The distribution of traditional wild food sources in the Republic of Sakha could change significantly, affecting the diets and incomes of Indigenous rural communities who depend on them.
Climate- and land use change could significantly alter the make-up and availability of wild traditional foods in the vast Russian Far East, a region that is home to many Indigenous Peoples who depend on those native foods.
Native plants, animals and fungi obtained from nature in these regions are vital to the health and livelihood of people in remote and rural areas, but traditional food systems are under increasing threat from climate- and land use change. However, little is known about the actual contribution of wild traditional foods towards supporting rural households or how future changes in the environment may compromise these dependencies.
Now, an international team led by Associate Professor Jorge García Molinos of the Arctic Research Center at Hokkaido University have surveyed rural Indigenous settlements in the Republic of Sakha about their use of wild traditional foods and evaluated the potential impact of future climate and land use change on those food systems. Their findings have been published in PNAS Nexus.
The survey covered 400 households in 18 rural settlements across Sakha. It collected data on demographics, dietary habits, and income-generating activities, such as hunting, fishing and gathering of traditional wild food species.
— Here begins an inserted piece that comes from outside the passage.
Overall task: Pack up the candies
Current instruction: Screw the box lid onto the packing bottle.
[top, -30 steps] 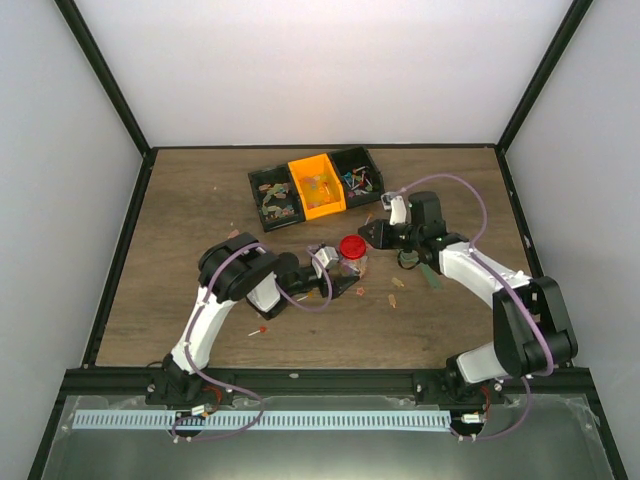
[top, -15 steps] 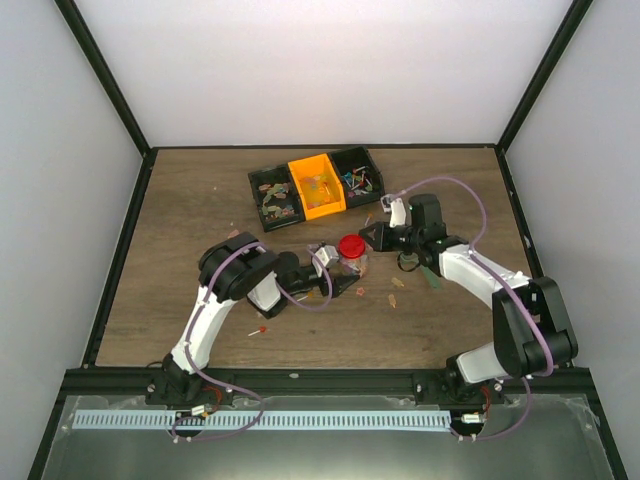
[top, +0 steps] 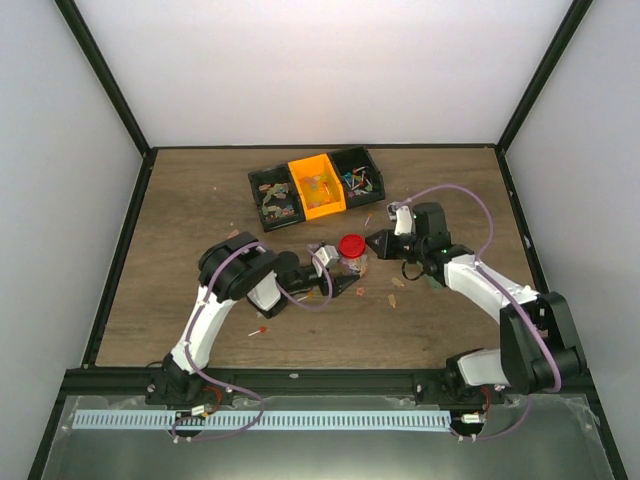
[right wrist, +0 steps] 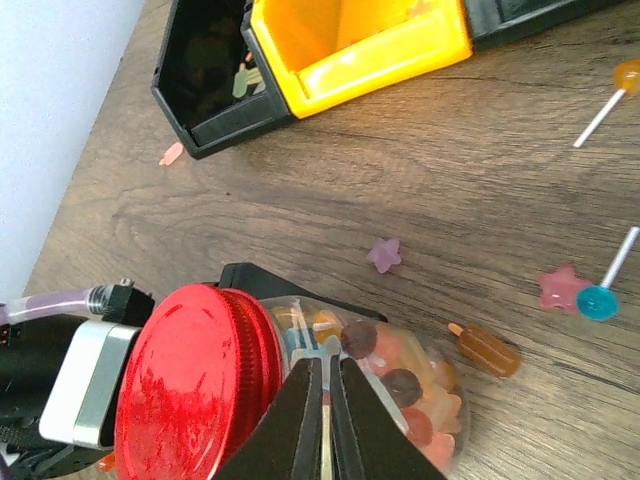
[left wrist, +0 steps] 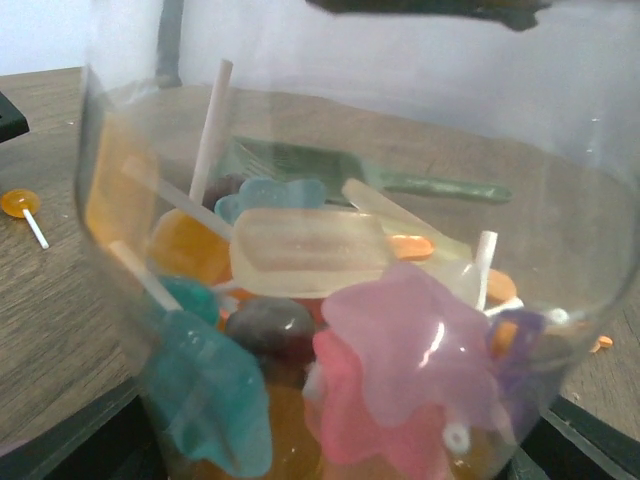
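Mid-bench, a clear jar (right wrist: 405, 385) crammed with candies (left wrist: 300, 255), red lid (right wrist: 195, 385) on its mouth, clasped from 9 o'clock by the left hand (top: 330, 272), jaws spread wide around the glass. At 3 o'clock of the jar, the right hand (right wrist: 325, 385) pinched fully closed, tips touching the jar wall just beside the lid's rim. Between those tips a pale sliver, possibly a sweet's stick, too thin to tell. More candies loose on the bench (right wrist: 450, 180) at 4 and 5 o'clock of the jar, among them a purple star (right wrist: 383, 254) and a pink star (right wrist: 560, 287). Yellow bin (right wrist: 360, 50) with a black bin (right wrist: 205, 80) beside it, at 11 to 12 o'clock. Probably the closing stage, judging by a full jar and a lid in place, tightness unknown. To do it well: hold the jar level and firm on the left, open the right hand before reaching over the lid, grip the rim squarely, turn without dragging the jar, then gather the strays.
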You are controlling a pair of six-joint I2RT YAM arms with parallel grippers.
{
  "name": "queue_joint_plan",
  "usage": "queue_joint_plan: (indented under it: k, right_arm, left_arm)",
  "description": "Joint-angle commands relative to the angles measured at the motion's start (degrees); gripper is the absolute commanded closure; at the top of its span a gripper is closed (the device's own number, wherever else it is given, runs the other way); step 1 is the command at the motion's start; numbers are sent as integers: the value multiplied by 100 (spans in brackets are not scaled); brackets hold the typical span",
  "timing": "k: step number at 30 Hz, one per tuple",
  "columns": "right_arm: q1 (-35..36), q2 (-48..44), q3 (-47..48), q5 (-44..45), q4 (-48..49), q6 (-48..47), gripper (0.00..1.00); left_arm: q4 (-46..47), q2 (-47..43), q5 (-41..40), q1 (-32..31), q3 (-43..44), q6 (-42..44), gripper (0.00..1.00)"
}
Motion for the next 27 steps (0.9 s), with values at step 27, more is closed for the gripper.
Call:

Analyzing the data revealed that dependence on wild food sources varied over the region, with significantly lower intake in settlements in the more developed and accessible central and western areas but a comparatively much higher intake in communities of the remote and isolated northern Arctic region. In the Arctic settlements, the dietary focus was on wild fish and mammals, but rural households in the southern and western areas consumed preferentially wild plant-based foods, such as berries and nuts.
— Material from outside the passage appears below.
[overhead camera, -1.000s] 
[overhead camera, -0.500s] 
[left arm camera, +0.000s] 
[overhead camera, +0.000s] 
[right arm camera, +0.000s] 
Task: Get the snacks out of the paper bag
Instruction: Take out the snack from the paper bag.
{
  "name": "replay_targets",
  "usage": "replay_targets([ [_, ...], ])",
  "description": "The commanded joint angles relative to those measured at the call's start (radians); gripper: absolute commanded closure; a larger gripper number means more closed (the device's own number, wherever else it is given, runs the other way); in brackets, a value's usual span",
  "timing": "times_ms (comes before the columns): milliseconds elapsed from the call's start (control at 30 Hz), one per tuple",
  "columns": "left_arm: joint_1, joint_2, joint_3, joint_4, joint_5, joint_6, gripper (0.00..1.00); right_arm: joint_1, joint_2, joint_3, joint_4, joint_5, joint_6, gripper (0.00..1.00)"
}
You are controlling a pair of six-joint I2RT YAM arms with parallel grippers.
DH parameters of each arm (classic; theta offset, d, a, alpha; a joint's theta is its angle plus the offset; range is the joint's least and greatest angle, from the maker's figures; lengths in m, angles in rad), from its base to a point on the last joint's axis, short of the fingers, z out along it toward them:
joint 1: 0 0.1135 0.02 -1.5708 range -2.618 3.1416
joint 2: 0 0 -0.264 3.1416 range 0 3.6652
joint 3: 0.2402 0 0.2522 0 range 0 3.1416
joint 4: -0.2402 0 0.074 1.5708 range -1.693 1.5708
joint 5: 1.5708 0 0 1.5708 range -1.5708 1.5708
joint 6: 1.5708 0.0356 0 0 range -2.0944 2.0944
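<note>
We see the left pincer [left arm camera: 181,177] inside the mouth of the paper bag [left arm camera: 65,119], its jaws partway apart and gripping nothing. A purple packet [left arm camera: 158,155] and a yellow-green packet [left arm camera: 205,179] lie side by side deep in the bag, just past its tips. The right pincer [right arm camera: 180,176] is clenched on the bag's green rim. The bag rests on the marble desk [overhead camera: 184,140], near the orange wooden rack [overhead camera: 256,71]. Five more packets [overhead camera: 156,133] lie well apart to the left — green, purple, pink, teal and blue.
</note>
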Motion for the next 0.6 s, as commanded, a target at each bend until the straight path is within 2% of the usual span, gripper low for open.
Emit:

There was a similar pattern in terms of economic dependence on wild food sources. Wild foods — mostly mammals — made up around 11 percent of total household income in one northern settlement, but only around 3 percent — mostly from berries — in a central settlement.
The researchers then used species distribution models to project future changes in the availability of 51 wild food species under different climate- and land use change scenarios. This involved mapping projected changes at regional and local scales; the latter considered within a 100-kilometer radius of the study settlements, representing the areas in which those wild foods would likely be harvested.
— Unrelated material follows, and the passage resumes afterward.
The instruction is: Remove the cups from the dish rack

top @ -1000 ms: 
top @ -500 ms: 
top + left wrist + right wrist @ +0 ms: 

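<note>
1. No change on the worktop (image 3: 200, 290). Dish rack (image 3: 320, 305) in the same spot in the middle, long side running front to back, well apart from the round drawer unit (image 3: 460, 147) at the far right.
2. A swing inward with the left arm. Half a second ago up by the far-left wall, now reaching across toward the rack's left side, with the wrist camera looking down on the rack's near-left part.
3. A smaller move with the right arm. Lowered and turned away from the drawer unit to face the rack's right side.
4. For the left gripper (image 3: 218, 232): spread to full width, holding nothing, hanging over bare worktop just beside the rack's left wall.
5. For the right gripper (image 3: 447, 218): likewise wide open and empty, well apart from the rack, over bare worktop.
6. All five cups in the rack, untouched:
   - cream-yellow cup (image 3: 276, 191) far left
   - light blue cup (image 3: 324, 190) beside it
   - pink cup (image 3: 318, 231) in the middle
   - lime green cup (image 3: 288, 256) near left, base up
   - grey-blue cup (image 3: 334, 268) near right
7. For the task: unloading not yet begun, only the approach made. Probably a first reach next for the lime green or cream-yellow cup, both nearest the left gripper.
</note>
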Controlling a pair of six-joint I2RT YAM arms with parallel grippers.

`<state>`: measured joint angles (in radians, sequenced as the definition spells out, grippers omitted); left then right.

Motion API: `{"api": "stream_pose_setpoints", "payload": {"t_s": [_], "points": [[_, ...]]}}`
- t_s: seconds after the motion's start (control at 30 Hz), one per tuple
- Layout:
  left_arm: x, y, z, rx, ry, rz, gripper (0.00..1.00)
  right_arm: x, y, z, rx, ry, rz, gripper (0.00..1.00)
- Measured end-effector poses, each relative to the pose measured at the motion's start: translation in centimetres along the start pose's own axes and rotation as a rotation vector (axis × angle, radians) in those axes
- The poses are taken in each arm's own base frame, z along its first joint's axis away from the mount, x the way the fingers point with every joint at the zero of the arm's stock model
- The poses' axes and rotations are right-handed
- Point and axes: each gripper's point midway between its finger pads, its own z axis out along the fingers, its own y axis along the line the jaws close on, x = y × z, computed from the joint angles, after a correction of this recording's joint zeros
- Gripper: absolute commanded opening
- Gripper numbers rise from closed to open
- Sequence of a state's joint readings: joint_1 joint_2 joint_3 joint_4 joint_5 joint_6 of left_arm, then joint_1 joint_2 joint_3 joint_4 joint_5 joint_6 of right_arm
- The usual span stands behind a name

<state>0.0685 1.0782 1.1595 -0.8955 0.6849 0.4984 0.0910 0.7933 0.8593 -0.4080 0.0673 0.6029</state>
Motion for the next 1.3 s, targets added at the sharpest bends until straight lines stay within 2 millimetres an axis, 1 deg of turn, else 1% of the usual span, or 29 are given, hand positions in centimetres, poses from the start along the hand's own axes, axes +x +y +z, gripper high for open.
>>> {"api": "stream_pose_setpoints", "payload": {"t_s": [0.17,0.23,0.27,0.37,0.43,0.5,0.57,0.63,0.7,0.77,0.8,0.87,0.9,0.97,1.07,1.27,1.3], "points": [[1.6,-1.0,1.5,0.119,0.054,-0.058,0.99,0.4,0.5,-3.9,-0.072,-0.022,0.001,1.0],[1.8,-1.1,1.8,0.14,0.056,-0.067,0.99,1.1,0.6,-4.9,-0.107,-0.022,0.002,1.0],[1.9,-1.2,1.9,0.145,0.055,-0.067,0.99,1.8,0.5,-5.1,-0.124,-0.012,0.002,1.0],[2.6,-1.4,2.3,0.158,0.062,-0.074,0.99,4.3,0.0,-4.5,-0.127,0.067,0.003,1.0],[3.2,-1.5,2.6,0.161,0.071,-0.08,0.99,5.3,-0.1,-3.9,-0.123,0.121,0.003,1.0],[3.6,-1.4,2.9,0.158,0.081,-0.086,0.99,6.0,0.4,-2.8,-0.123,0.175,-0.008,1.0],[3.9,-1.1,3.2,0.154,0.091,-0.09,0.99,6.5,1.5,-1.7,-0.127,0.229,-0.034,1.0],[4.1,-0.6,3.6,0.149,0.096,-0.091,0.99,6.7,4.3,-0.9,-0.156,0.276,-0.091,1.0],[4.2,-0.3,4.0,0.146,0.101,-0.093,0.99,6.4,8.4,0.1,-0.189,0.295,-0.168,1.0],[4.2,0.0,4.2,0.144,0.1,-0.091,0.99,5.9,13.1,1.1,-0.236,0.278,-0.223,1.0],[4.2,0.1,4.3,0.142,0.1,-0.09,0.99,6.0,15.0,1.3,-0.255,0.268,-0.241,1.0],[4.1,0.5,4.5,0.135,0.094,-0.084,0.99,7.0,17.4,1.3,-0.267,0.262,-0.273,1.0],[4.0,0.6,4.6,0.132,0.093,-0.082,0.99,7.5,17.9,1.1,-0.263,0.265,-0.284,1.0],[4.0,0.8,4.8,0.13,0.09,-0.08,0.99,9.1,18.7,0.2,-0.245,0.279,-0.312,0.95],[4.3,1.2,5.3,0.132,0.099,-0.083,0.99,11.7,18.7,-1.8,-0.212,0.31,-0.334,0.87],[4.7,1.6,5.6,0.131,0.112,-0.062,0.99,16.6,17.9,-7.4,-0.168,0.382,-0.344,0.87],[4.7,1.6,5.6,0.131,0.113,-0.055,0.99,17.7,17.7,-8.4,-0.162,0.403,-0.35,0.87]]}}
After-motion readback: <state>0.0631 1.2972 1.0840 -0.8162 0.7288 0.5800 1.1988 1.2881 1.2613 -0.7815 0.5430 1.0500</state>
The modeling predicted a general decrease in the number of species by 2050 in southern areas of the Republic of Sakha and mild increases in the northern areas as species contract and expand their ranges in response to environmental changes. Locally, these broad regional changes mean that the number and type of food species available to individual settlements will likely change in the future.
For example, some species, such as moose, are projected to expand their range into the northernmost Arctic regions, thus likely providing new food and economic opportunities for settlements in that area. On the other hand, some species in central and southern areas, such as blackcurrant, wild onion and lingonberry, are projected to experience a sharp decrease in habitat suitability, likely becoming unavailable to some of the settlements in these regions, particularly under the most extreme emission scenario.
“Although our models project these local losses may be compensated by the establishment of other new species experiencing improvements in habitat conditions, anticipating how such trade-offs in availability of local wild food species will impact these rural communities in the future is an important open question that requires further research,” García Molinos says.